The nation’s industrial sector suffered a significant contraction in 2013 due to conflict between the two major political parties – the Awami League and the Bangladesh Nationalist Party – but it is expected to rebound in 2014. Lubricant supplier MJL Bangladesh Ltd., in its 2013 annual report released last month, predicted that the nation’s demand for industrial lubes will grow 2.5 percent this year.

MJL, which was formerly known as Mobil Jamuna Lubricant Ltd., estimated that Bangladesh consumed 100,000 metric tons of lubricants in 2013. The company, which is headquartered in the capital of Dhaka, pegged the value of those lubricants at 2,400 crore taka (24 billion taka or U.S. $309 million).
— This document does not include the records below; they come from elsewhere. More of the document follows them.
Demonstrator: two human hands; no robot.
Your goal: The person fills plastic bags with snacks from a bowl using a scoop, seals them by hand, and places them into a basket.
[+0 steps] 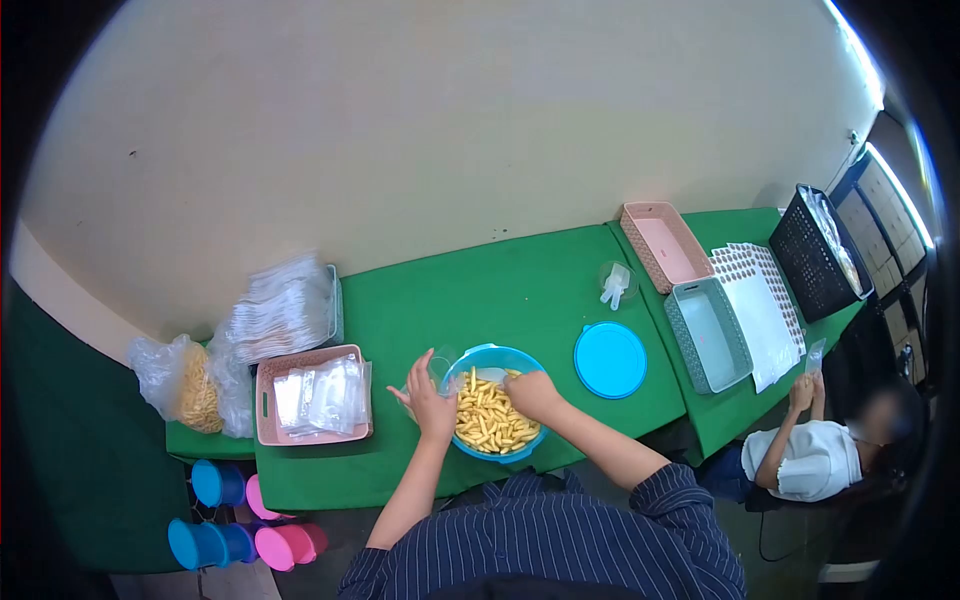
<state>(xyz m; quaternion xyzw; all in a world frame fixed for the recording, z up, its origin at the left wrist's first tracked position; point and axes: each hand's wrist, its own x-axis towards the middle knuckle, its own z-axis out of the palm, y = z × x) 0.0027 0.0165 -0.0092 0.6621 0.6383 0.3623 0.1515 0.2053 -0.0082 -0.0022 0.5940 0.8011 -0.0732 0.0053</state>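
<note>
A blue bowl (500,358) full of yellow finger-shaped snacks (490,422) sits at the near edge of the green table (500,290). My left hand (428,397) holds a small clear plastic pouch (441,364) upright at the bowl's left rim. My right hand (533,393) reaches into the bowl from the right, its fingers down among the snacks.
The bowl's blue lid (610,360) lies to the right. A pink basket of clear pouches (313,397), a stack of pouches (282,310) and a bag of snacks (190,385) stand at left. Pink (664,246), teal (708,335) and black baskets (815,255) stand at right. A seated person (815,455) holds a pouch. Blue and pink containers (245,530) sit below the table.
</note>
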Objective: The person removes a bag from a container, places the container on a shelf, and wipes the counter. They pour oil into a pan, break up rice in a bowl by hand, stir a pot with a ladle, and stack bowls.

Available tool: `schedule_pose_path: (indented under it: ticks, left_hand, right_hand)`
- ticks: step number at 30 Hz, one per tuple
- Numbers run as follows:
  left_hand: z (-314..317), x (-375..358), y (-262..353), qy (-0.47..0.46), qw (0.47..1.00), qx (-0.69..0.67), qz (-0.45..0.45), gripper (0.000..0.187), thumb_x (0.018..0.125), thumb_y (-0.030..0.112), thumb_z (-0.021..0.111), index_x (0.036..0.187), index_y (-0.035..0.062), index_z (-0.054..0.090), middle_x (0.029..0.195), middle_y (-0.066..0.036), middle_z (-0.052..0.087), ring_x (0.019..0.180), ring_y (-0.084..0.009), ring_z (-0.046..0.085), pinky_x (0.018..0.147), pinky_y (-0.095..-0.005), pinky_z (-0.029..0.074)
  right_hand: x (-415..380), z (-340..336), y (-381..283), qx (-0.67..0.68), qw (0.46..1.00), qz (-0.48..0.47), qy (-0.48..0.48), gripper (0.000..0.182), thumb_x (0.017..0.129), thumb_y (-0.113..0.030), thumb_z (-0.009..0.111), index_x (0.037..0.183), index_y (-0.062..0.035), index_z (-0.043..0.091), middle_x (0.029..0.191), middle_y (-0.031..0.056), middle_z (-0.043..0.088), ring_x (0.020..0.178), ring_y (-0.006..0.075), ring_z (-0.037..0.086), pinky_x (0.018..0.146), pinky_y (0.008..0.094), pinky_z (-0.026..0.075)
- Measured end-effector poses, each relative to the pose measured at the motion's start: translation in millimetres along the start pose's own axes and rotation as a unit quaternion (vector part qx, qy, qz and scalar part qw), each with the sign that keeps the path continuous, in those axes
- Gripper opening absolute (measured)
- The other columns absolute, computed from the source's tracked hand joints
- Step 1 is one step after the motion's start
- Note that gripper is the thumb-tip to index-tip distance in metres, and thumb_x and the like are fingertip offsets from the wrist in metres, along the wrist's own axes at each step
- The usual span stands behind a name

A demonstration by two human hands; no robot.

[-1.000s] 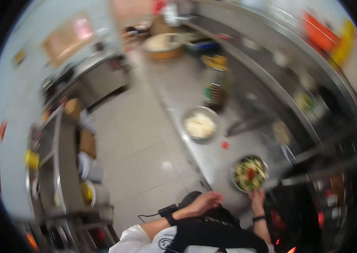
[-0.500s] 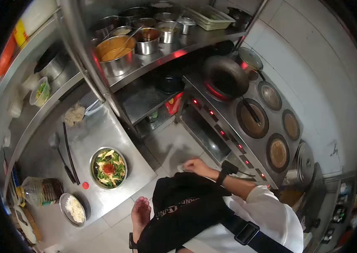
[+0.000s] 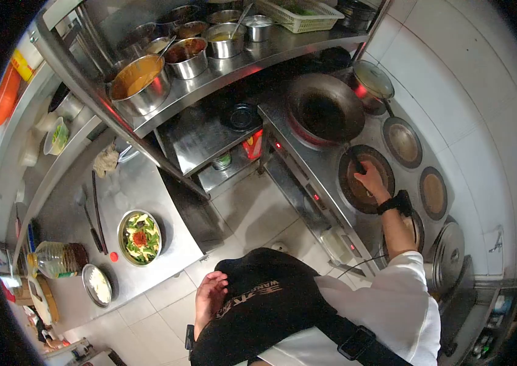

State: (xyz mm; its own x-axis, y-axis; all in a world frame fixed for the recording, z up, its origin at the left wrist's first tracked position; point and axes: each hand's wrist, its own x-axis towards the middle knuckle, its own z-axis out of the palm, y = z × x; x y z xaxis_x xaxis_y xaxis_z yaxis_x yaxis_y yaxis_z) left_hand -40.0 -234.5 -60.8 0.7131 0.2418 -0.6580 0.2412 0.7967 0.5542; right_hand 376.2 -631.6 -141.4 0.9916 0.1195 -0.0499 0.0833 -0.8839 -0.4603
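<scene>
My right hand (image 3: 369,178) is closed around the black handle of a wok (image 3: 324,113) at the back of the stove. The wok looks dark and bare inside. My left hand (image 3: 211,294) hangs beside my black apron (image 3: 258,293), fingers loosely curled and holding nothing. Left of it, on the steel table (image 3: 167,213), stands a metal bowl (image 3: 159,246) of green vegetables and pale pieces topped with something red. A smaller bowl (image 3: 109,293) holds white shreds. A red cap (image 3: 114,257) lies between them.
Metal pots (image 3: 140,85) of sauces and a plastic basket (image 3: 301,17) line the shelf above. A ladle (image 3: 89,219) and chopsticks (image 3: 100,213) lie near an oil bottle (image 3: 60,260). Round hobs (image 3: 402,141) and a lidded pot (image 3: 447,259) are on the right.
My right hand has reached forward and right from my waist and taken hold of the wok's handle. My left hand has risen slightly. The view has shifted.
</scene>
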Motion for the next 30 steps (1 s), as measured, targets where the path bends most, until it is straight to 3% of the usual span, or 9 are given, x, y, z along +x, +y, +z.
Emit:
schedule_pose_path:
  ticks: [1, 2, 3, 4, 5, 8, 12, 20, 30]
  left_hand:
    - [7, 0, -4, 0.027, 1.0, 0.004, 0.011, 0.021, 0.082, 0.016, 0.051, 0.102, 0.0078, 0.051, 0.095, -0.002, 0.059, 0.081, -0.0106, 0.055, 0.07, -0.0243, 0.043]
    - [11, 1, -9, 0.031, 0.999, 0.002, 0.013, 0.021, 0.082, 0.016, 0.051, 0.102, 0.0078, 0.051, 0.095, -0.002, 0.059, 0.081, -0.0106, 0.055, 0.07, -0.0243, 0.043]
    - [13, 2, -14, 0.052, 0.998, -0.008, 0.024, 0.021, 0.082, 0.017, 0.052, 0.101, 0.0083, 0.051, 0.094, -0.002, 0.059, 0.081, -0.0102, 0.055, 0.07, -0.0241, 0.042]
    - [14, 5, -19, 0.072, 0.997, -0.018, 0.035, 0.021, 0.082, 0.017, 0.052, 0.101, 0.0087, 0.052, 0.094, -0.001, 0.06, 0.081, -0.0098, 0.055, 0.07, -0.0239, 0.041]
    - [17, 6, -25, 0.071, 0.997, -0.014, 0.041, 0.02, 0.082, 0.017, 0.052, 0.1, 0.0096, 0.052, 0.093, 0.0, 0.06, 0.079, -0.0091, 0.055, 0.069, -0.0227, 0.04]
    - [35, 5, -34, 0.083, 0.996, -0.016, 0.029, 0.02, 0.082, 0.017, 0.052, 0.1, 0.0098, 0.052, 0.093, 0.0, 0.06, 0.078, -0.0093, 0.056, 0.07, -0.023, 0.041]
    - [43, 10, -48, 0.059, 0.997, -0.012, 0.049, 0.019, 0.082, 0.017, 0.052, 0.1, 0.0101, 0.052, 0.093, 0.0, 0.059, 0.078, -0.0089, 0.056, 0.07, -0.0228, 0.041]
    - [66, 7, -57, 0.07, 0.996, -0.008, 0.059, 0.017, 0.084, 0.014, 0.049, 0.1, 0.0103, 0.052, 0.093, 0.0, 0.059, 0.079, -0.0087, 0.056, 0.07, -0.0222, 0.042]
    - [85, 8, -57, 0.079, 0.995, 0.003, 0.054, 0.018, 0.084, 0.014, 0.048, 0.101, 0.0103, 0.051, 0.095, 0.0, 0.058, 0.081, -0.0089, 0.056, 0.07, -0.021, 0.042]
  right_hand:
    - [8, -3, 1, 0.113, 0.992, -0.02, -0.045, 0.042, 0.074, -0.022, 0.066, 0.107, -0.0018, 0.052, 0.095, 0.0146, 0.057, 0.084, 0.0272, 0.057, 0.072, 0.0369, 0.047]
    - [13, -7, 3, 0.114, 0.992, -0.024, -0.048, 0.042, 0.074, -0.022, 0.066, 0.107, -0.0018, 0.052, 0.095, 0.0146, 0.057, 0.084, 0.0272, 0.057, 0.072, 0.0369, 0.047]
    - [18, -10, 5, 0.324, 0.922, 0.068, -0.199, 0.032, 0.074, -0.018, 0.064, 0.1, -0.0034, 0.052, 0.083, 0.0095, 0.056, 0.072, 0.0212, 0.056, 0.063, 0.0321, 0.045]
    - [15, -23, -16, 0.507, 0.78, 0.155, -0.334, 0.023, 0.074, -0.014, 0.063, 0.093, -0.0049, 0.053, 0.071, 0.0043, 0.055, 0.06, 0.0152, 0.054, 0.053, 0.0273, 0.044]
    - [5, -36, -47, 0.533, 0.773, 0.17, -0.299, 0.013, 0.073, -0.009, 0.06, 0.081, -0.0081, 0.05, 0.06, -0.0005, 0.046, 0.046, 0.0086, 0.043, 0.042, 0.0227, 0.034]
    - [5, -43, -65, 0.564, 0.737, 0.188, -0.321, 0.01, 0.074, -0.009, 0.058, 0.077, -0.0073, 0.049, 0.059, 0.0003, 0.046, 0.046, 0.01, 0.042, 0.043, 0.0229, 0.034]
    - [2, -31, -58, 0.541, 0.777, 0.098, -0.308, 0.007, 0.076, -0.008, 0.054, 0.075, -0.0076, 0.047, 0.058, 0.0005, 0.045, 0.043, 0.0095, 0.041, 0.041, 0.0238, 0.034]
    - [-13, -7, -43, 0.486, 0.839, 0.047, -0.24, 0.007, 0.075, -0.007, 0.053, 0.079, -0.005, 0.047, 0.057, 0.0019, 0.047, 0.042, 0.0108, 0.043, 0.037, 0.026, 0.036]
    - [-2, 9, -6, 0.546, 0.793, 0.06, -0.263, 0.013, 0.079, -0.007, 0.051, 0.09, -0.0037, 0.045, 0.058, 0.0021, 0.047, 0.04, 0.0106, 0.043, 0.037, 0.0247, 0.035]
It estimates that the value of the market has doubled in the past five years.

Automotive lubricants constitute approximately 75 percent of the market, the rest being industrial.

The private sector of the Bangladesh lubricant market is just 14 years old. Until 2000, only state-owned oil companies were allowed to import, blend and distribute lubricants here. At that time, most lube oils (65 percent) contained no additives.

 The government liberalized the market and banned unadditized lubricants in 2001, to ensure minimum standards. Since then, more than 70 brands of lubricants, including widely recognized multinationals, have entered the market and 11 privately owned blending plants have been commissioned.

MJL was formed as a joint venture between ExxonMobil and Jumana, but EC Securities Ltd, an investment wing of Bangladeshi conglomerate East Coast Group, later bought ExxonMobil’s majority stake. MJL still supplies Mobil lubricants, and that brand is the market leader with a 30 percent share of supply. Next is BP at 11 percent, Total at 5 percent and Shell, Castrol and Caltex with 2 percent each. MJL sister company Omera Fuels has a 2 percent share, and the remaining 46 percent is spread over 60 brands.

MJL said the availability of low-priced adulterated lubricants threatens the industry in Bangladesh. Some 46 percent of the lubricant in the country is serviced by small brands, offering low-grade, often adulterated lubricants at low price.